Nevertheless, to this day Pietrangeli (who, ironically, was born in Tunisia and not in Italy itself) remains not just the only Italian tennis player of either gender to have won more than one Major but unarguably the most graceful and skillful Italian tennis player ever.

ADRIANA PANATTA AND ITALY’S SOLE DAVIS CUP TRIUMPH

Pietrangeli’s successor as the best Italian tennis player was Adriana Panatta, a native Roman whose father had actually been the caretaker at the tennis club where he learned to play. Like Pietrangeli, and indeed like almost all of the great Italian male and female tennis players, Panatta grew up on clay and remained a clay-court specialist for his entire career.

Unlike Pietrangeli, Panatta only won one Major, the 1976 French Open, when he beat the then utterly dominant Bjorn Borg in the quarterfinals and went on to win the whole tournament. However, he did succeed where Pietrangeli had failed in leading Italy to what remains the country’s only Davis Cup triumph, when they beat Chile in Santiago, also in 1976. As a result, that year is not only the highpoint of Panatta’s own career but arguably the high-point of Italian tennis as a whole.

THE RISE OF ITALIAN WOMEN

It was more than three decades before Italy produced another Major winner, and then it was an Italian woman who became a Grand Slam champion. Francesca Schiavone, yet another clay-court specialist, capped a fine career by winning the 2010 French Open, defeating Australia’s Sam Stosur in straight sets in the final.

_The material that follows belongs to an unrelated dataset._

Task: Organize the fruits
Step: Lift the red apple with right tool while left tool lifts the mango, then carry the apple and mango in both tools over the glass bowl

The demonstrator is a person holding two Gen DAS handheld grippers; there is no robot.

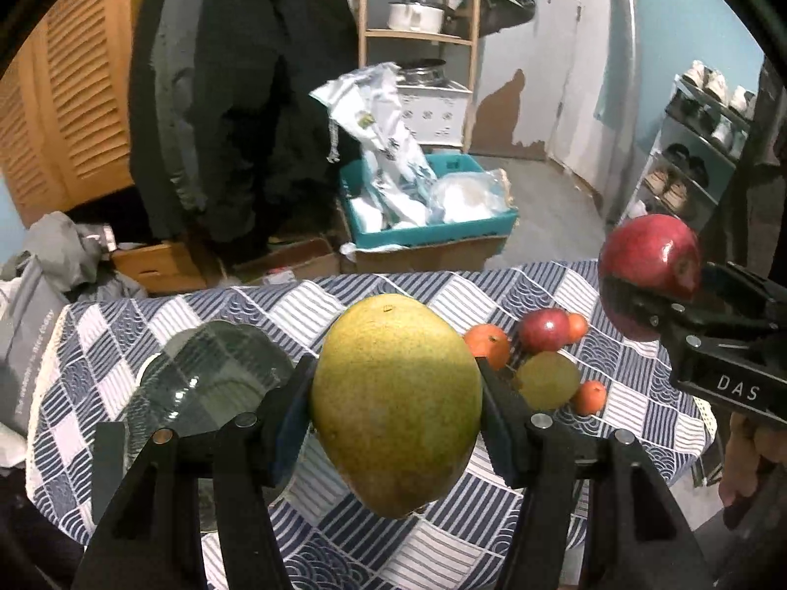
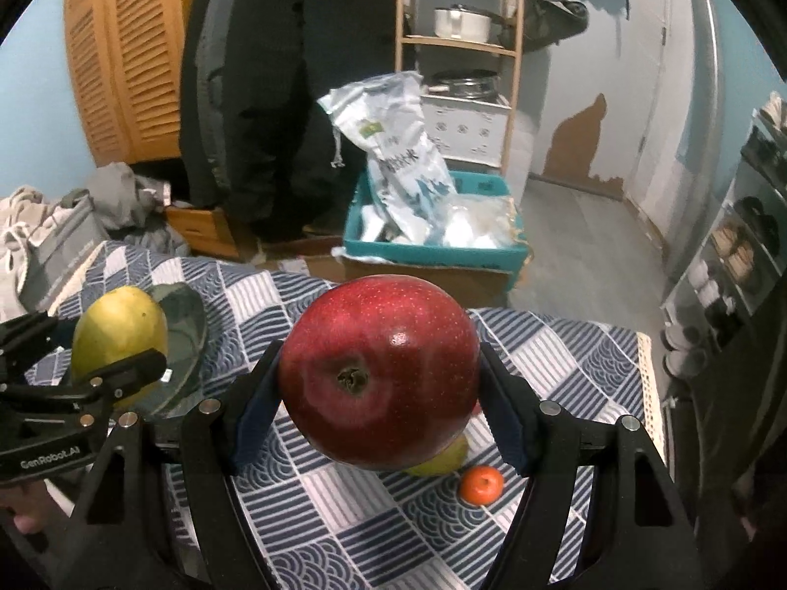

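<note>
My left gripper (image 1: pixel 396 393) is shut on a yellow-green mango (image 1: pixel 396 398) and holds it above the table; it also shows in the right wrist view (image 2: pixel 118 339). My right gripper (image 2: pixel 378 378) is shut on a big red apple (image 2: pixel 378 373), also held above the table, and shows at the right of the left wrist view (image 1: pixel 649 265). A clear glass plate (image 1: pixel 216 383) lies on the checked tablecloth (image 1: pixel 639 393) to the left. On the right lie a small red apple (image 1: pixel 543 329), a green fruit (image 1: pixel 548 378) and three small oranges (image 1: pixel 487 344).
Beyond the table's far edge stand a teal crate (image 1: pixel 433 233) with plastic bags, cardboard boxes, hanging dark coats (image 1: pixel 236 98), a wooden shelf (image 1: pixel 418 34) and a shoe rack (image 1: pixel 698 147) at the right. Grey clothes (image 1: pixel 49 265) lie at the left.
</note>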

Then, having waited nearly a century for its first female Major winner, Italy only had to wait another five years for its next one, when Flavia Pennetta won the 2015 US Open. Remarkably, there was an all-Italian Final that year, as Pennetta defeated her compatriot, Roberta Vinci, after Vinci had somehow stopped Serena Williams from winning the calendar (i.e. genuine) Grand Slam by beating her in the semi-final, in what remains one of the greatest ever upsets in the entire history of tennis.

FABIO FOGNINI – AND THE FUTURE FOR ITALIAN TENNIS

It was entirely appropriate that Fabio Fognini won the biggest title of his career recently at Monte Carlo, the most beautiful tennis court in the world, because for a long time Fognini has been one of the most stylish, if not downright beautiful, clay-court players in the world. If it were not for the complete domination of clay-court tennis by Rafael Nadal for the last decade and a half, Fognini would surely at least have reached the Final of the French Open, if not won it.

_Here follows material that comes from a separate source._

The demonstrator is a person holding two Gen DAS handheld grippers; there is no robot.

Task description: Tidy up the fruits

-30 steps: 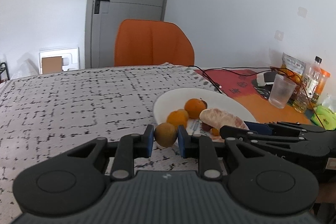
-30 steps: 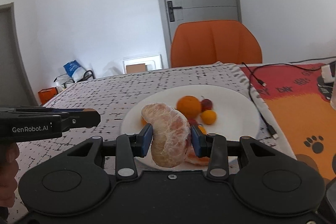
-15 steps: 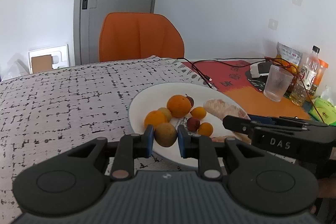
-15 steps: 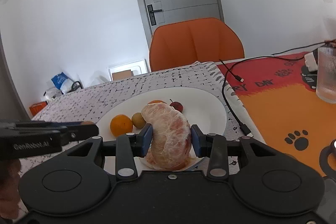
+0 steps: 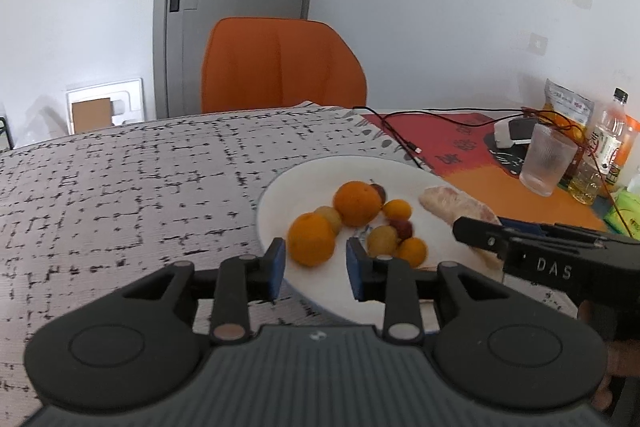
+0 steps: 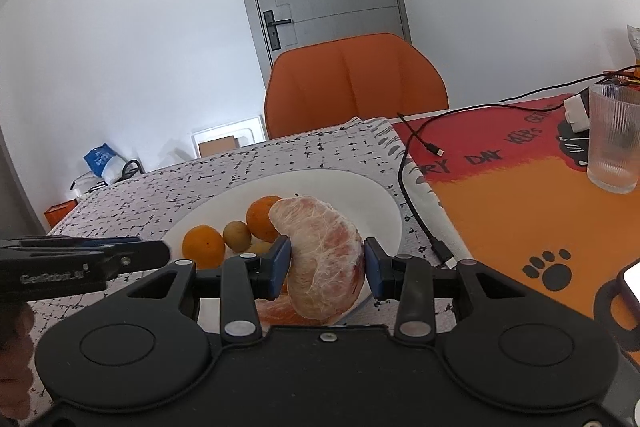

Consequently, Fognini must have derived enormous satisfaction from his complete destruction of Nadal in the Monte Carlo semi-final, even if he could not quite “claygel” (bagel on clay) the Spaniard in the second set, which he eventually won 6-2. Emboldened by his triumph on the shores of the Mediterranean, perhaps Fognini can finally make a sustained run at Roland Garros and challenge Nadal again in the greatest clay-court tournament of them all.

However, Fognini is already 31 and so it is unlikely that he will make any of the ATP Tour Finals to be held in Turin between 2021 and 2025. (After winning in Monte Carlo, he is currently at his highest ever world ranking of No. 12,  but even that would not be enough to get him to the end-of-season extravaganza, which is reserved for the top eight players in the world.) So the hope in Italy is that, before too long, another great male Italian player can emerge to follow in the footsteps (and footprints left on clay) of Pietrangeli, Panatta and Fognini. If that happens, then all of Italy can dream that one day in the 2020s an Italian man might just triumph in Turin.